One of the most confusing differences between X-Men comics and movies is that in the films Phoenix is treated as a mental manifestation of Jean’s, while in the comics the Phoenix Force is a separate, cosmic entity who serves as a source for all the psionic energy in the universe. While that explains its attraction to Jean Grey, possibly the most powerful telepath in the cosmos, it has actually changed hosts a number of times.
The Phoenix Sagas
Both the Phoenix Saga and the Dark Phoenix Saga are heralded as some of the best comics of all time, and with good reason. The X-Men had long been kicking around the Marvel Universe as fairly bland, overall directionless prep school kids until Giant-Size X-Men hit the stands and reimagined the concept for new audiences. Not only did this renew interest in the series, it brought us most of the stories we associate as being foundational for the X-Men.
The Phoenix took hold of Jean when she was in space attempting to save her teammates from being destroyed as their floundering spaceship re-entered Earth’s atmosphere. Though it is only one time that Jean Grey selflessly risked her life for those she cared about, it was the moment that the Phoenix appeared to her as her body was being ripped asunder and offered her a deal for life. Jean took it as she had no alternatives.
This story has been retconned extensively, but the long and the short of it is that, though none of us knew it until years later, Jean was trapped in a cocoon at the bottom of Jamaica Bay while the Phoenix mimicking Jean’s life form went on to be central to the Phoenix Sagas. Over the years, Phoenix went from being a force of good in the X-Men, giving us a Jean Grey who was confident and immensely powerful, to being very bad when she went rogue and nearly killed the Hellfire Club and the X-Men. In space, she extinguished millions of lives before the Jean Grey part of her persona was able to regain control, and that led to her being put on trial by the Shi’ar and being destroyed again.

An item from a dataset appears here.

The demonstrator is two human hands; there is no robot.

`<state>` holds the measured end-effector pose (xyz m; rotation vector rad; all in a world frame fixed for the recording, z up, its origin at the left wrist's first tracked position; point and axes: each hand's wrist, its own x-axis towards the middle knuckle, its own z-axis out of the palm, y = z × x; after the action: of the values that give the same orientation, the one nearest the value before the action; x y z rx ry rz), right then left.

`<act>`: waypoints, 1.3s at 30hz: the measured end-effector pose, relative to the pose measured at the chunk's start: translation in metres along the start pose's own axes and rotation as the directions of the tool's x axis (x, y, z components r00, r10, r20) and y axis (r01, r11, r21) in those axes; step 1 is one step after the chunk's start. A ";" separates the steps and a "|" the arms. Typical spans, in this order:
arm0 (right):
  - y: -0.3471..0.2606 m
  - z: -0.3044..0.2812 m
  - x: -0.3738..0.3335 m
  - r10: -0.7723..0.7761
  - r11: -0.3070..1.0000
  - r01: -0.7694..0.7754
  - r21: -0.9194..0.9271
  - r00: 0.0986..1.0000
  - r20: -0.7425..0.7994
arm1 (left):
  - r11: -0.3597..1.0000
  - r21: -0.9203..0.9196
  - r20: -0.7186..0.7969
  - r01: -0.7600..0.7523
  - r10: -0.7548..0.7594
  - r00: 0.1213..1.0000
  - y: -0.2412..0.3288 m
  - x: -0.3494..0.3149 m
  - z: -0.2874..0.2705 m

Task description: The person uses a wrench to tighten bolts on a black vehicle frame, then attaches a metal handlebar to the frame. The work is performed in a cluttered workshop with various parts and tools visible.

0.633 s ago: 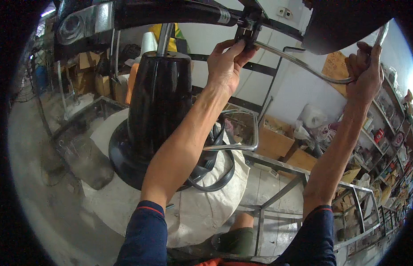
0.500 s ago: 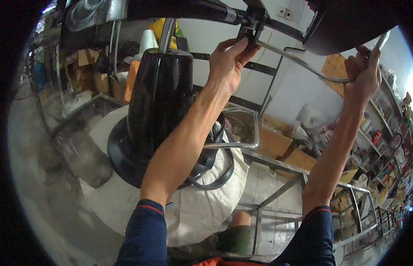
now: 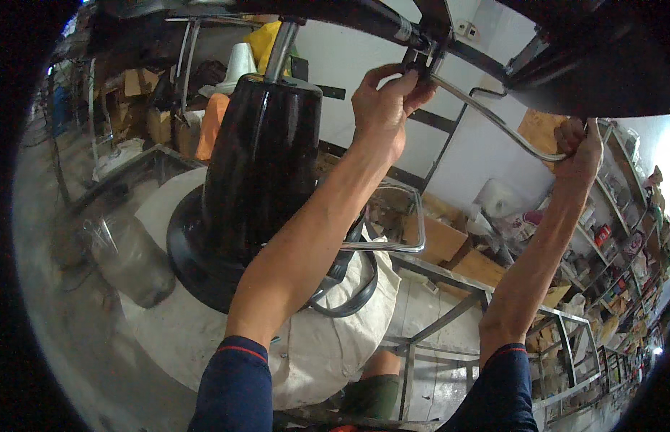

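Observation:
Overhead hangs a black frame with a black bracket (image 3: 430,47). My left hand (image 3: 384,108) is raised to it, its thumb and fingers pinched on a small dark part (image 3: 414,66) just under the bracket. From beside those fingertips a bent metal rod (image 3: 497,117) runs down to the right. My right hand (image 3: 581,153) is closed around the rod's far bend, below a large black curved panel (image 3: 594,72). The rod's end beyond my right hand is hidden. Left of my left forearm stands a glossy black pedestal (image 3: 263,144) with a steel post (image 3: 281,52) rising from it.
The pedestal's flared base rests on a round surface covered in pale cloth (image 3: 299,360). A chrome loop (image 3: 420,223) and black straps (image 3: 349,309) lie beside it. Metal frames (image 3: 450,317), cardboard boxes (image 3: 435,241) and crowded shelves (image 3: 630,216) are on the right.
The bracket and the black panel sit lower and farther right in view. My left hand has shifted right with the bracket; my right hand is lower, and the rod's upturned end no longer shows.

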<state>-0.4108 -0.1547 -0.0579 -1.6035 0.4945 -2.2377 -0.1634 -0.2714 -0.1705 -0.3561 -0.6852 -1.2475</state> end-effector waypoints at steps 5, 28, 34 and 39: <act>0.002 0.027 -0.009 -0.022 0.998 0.009 -0.063 0.980 -0.196 | 0.989 0.140 -0.099 0.051 -0.038 0.994 0.005 -0.012 -0.015; -0.015 -0.120 0.114 -0.380 -0.574 0.678 -0.460 0.277 0.883 | 0.858 0.494 0.070 -0.140 0.121 0.990 -0.013 -0.015 -0.014; 0.048 -0.159 0.144 -0.362 0.117 0.730 -0.674 0.663 0.655 | 0.631 0.667 0.217 -0.395 0.342 0.914 -0.012 -0.021 -0.020; 0.043 -0.169 0.137 -0.237 0.285 0.665 -0.690 0.747 0.621 | 0.523 0.700 0.259 -0.487 0.449 0.855 -0.017 -0.020 -0.013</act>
<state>-0.6092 -0.2430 -0.0154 -3.0608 1.4367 -1.8805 -0.1788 -0.2697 -0.1952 0.1354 -1.0050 -0.3484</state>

These cataclysmic moments are obviously what this storyline is known for, but Jean’s initial pre-retcon transformation into the Phoenix went on for around three dozen issues, and the time period is considered not only important for the X-Men overall but for giving us a complex and emotionally intense take on Jean Grey we had not yet seen. Though the Phoenix was the beginning of many of Jean’s troubles in this life, it was also where she was born in some ways. Gone forever was the timid girl from the X-Men’s early years, and in her place was the fiery, passionate Jean Grey we’ve known ever since.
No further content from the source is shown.